MEHDI JOMAA - Il n'aura pas le choix ! Il y aura deux ou trois ans d'intenses réformes. Et il faudra continuer à faire des sacrifices, sinon tous ceux qui ont été consentis jusqu'ici s'avéreront inutiles. La Tunisie a démontré ces dernières années sa capacité de résistance, et aussi sa capacité à éviter le pire. Mais le modèle économique ancien n'est plus suffisant pour affronter l'avenir. On ne peut plus se contenter de seulement saisir les opportunités, il faut une vision d'avenir, et je souhaite qu'elle réunisse un large consensus politique. Les sacrifices devront être assumés par tous, certains devront accepter que l'on touche à leurs privilèges. Il nous faut changer d'état d'esprit, la transition économique exige de chacun le sens des responsabilités et une sorte de révolution culturelle.

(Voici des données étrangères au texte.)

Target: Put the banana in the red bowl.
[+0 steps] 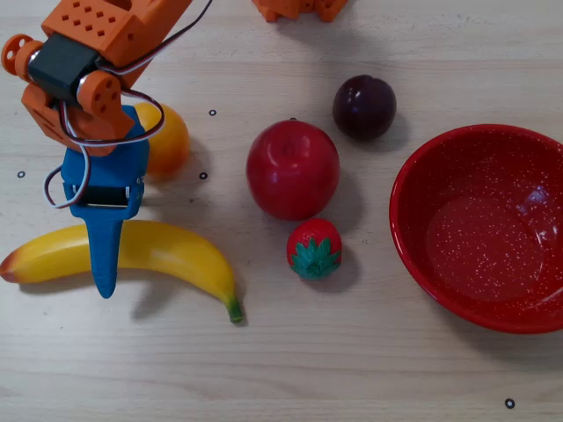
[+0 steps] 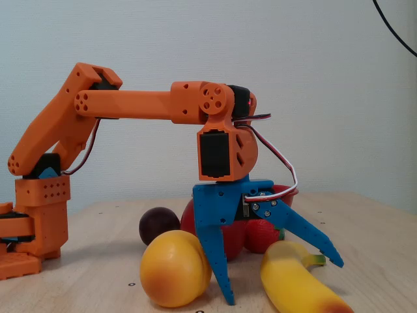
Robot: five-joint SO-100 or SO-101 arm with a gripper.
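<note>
The yellow banana [image 1: 167, 251] lies on the wooden table at the lower left of the overhead view, its orange-red tip to the left and its green stem to the right. In the fixed view the banana [image 2: 296, 283] is at the front. My blue gripper [image 1: 104, 253] is open and straddles the banana's middle. In the fixed view the gripper [image 2: 283, 283] has one finger down between the banana and the orange-yellow fruit, and the other finger raised over the banana. The red speckled bowl [image 1: 475, 237] stands empty at the right.
An orange-yellow round fruit [image 1: 167, 141] sits just behind the gripper and also shows in the fixed view [image 2: 174, 267]. A red apple [image 1: 292, 169], a strawberry [image 1: 314, 248] and a dark plum [image 1: 364, 106] lie between the banana and the bowl.
</note>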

Quelle sorte de révolution culturelle ?

MEHDI JOMAA - Jusqu'ici, toute une génération de nos concitoyens rêvait de devenir fonctionnaire. C'est fini, il faut développer l'esprit d'entreprise. Et comprendre que l'on ne peut pas distribuer ce que l'on n'a pas produit.

Votre « testament » politique, en trois mots clés ?

MEHDI JOMAA - Travail, respect des règles, sens des responsabilités.

Qu'allez-vous faire après votre départ ?

MEHDI JOMAA - Je vais reprendre un travail dans le privé, comme avant. J'aspire à une vie calme, « normale ». Et je choisirai une activité ailleurs qu'en Tunisie, et exempte de toute interférence avec mon pays, afin qu'aucun conflit d'intérêts ne soit possible, ni de près, ni de loin.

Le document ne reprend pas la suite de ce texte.